He will return to the Eagles’ line for Sunday’s clash against Brisbane Lions at Subiaco for his 323rd career game — his 16th since crossing to Perth from the Hawks.
While the Eagles have struggled for much of this season, Mitchell has been one of the club’s most consistent players, and has averaged 27 disposals this year.
His trade to the Eagles late last year was one of the shocks of the off-season, just weeks after he won a fifth Hawthorn best-and-fairest award.
He played 307 games with the Hawks and was one of the club’s greatest players before crossing to West Coast on a four-year playing/coaching contract. He will be an Eagles’ assistant coach for the next three seasons.
An astute football thinker, he has long been considered an AFL coach-in-waiting, and said last month he was starting to enjoy the coaching aspect as much as playing.
He was rested from last week’s match against Collingwood, but still travelled to Melbourne and sat in the coaches’ box.
There have been few laurels Mitchell hasn’t managed to win in a remarkable career, either as an individual or a team player.
Mitchell’s CV reads like few others to have played the game — Brownlow medallist (2012), four-time premiership player (2008, 2013-15), premiership captain (2008), five-time Hawthorn best-and-fairest (2006, 2009, 2011-12, 2016), three-time All Australian (2011, 2013, 2015), Rising Star winner (2003) and Liston Trophy winner (2002).
He and Richmond’s Trent Cotchin were presented with the 2012 Brownlow Medal last December after a landmark AFL Commission ruling following Jobe Watson’s decision to forfeit his medal.
Mitchell’s career has been testament to his persistence and resilience.
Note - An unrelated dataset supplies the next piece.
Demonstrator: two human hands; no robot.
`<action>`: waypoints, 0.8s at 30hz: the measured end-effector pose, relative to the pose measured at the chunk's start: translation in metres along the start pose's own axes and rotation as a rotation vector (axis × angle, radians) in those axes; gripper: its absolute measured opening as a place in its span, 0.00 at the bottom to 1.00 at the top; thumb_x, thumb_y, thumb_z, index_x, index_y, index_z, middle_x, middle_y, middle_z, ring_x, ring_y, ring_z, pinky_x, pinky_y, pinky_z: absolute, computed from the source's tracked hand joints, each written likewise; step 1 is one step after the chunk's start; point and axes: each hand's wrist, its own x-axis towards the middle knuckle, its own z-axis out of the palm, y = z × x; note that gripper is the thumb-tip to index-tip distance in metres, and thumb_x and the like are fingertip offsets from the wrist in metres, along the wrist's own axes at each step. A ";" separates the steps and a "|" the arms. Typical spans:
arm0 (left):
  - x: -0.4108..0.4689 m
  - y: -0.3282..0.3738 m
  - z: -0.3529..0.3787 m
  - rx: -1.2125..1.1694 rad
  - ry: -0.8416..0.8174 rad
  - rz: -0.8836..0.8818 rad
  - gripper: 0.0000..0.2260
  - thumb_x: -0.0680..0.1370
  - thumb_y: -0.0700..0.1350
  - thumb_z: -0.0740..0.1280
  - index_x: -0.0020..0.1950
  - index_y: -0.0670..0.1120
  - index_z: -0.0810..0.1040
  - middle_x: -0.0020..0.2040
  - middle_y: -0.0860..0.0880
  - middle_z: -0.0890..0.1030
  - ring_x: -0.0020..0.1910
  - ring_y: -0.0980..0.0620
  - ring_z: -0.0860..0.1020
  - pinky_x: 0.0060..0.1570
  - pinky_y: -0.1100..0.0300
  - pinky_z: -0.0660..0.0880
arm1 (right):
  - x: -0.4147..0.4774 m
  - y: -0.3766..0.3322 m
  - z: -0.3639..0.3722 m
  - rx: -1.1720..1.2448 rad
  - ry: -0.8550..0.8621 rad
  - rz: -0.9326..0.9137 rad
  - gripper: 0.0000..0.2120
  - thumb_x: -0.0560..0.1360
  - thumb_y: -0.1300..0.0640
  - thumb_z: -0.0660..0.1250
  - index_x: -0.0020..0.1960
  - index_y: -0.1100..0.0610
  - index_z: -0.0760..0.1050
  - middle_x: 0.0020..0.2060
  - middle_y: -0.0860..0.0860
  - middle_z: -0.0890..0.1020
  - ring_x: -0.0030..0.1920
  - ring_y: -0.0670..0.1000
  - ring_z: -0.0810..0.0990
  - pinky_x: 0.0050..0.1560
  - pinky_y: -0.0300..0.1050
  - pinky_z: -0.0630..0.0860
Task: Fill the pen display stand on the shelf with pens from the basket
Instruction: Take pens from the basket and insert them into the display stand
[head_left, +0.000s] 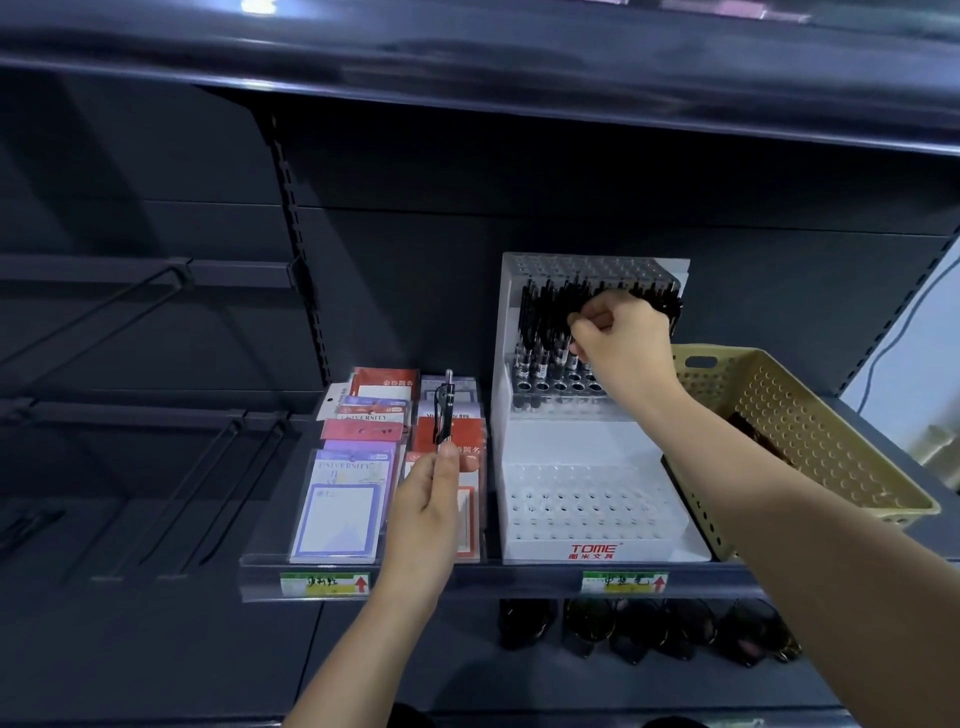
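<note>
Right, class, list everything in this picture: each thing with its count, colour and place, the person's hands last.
pen display stand: one, white, on the shelf.
standing pens: many, black, stand's upper tier.
basket: one, yellow, right of the stand.
stationery packs: several, red and purple, left of the stand.
price labels: two, green, shelf's front edge.
hooks: several, black, far left.
held pen: one, black, upright before the packs.
left hand: one, grips the held pen's lower end.
right hand: one, pinches one of the standing pens.

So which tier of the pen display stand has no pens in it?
The lower front tier, above the red TOME logo: its holes are empty. The upper tier holds black pens.
</note>
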 end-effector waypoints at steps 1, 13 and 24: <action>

He was dismissed by recruiters during his TAC Cup years with Eastern Ranges as “too small and too slow”, and was overlooked for the 2000 national draft.
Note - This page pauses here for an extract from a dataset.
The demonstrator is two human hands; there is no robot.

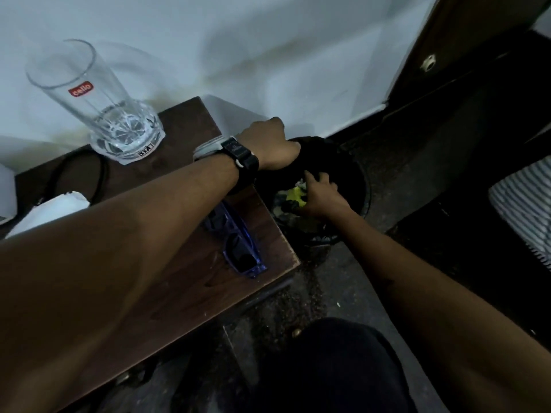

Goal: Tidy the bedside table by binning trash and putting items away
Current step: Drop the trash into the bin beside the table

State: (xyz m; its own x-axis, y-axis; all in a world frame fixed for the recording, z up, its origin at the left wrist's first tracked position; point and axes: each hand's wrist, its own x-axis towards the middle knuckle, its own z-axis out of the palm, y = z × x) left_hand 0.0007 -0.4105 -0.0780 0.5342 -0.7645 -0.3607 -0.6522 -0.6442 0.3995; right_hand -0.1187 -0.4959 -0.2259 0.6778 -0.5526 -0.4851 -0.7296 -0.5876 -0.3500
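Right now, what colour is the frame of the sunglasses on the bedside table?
Translucent blue-purple, seen in the head view: sunglasses.

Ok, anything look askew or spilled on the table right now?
Nothing spilled. The glass stands upright and looks empty. The sunglasses lie close to the table edge beside the bin, where they could be knocked off.

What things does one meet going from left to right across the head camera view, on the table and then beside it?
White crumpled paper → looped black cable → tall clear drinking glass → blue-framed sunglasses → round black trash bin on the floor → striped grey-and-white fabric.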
But his appetite for hard work, his refusal to take no for an answer, and his desire to be the best he could be saw the one-time kid from Mooroolbark win over the Hawthorn recruiters after a strong year with Box Hill in 2001.
That resulted in Mitchell being drafted to the Hawks at pick 36 in the 2001 “Super Draft”.
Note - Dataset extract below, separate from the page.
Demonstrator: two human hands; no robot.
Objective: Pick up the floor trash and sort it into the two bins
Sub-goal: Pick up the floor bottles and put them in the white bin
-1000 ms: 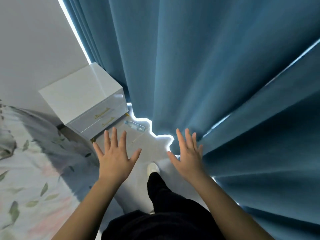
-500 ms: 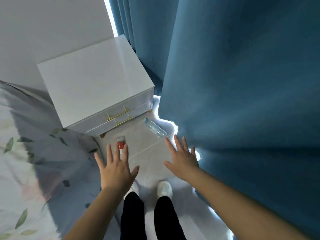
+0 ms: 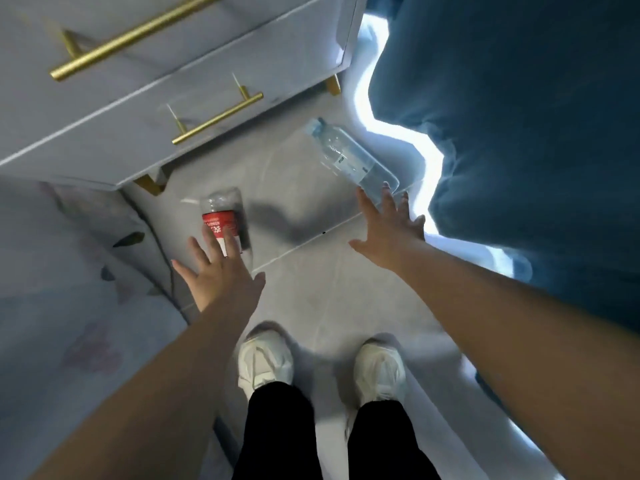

Inherently talented and skilled, and almost ambidextrous with hand and foot, Mitchell would be favourably compared with dual Brownlow Medal winner Greg Williams as an elite in-and-under player in his early years.
One of his mentors David Parkin, who coached Williams at Carlton, claimed in 2015 that Mitchell was at least the equal, if not superior, in terms of influencing the result of games.
Earlier this year Mitchell passed St Kilda great Robert Harvey — one of his childhood heroes — as the player with the most 30-plus possessions in the game’s history.
He missed the chance to play his old side Hawthorn in April after suffering what looked like a serious ankle injury, but he was back the following week for the derby against Fremantle.
The Eagles have five more games left of the home-and-away season — Brisbane. St Kilda, Carlton, Greater Western Sydney and Adelaide — with Mitchell chasing one last finals campaign.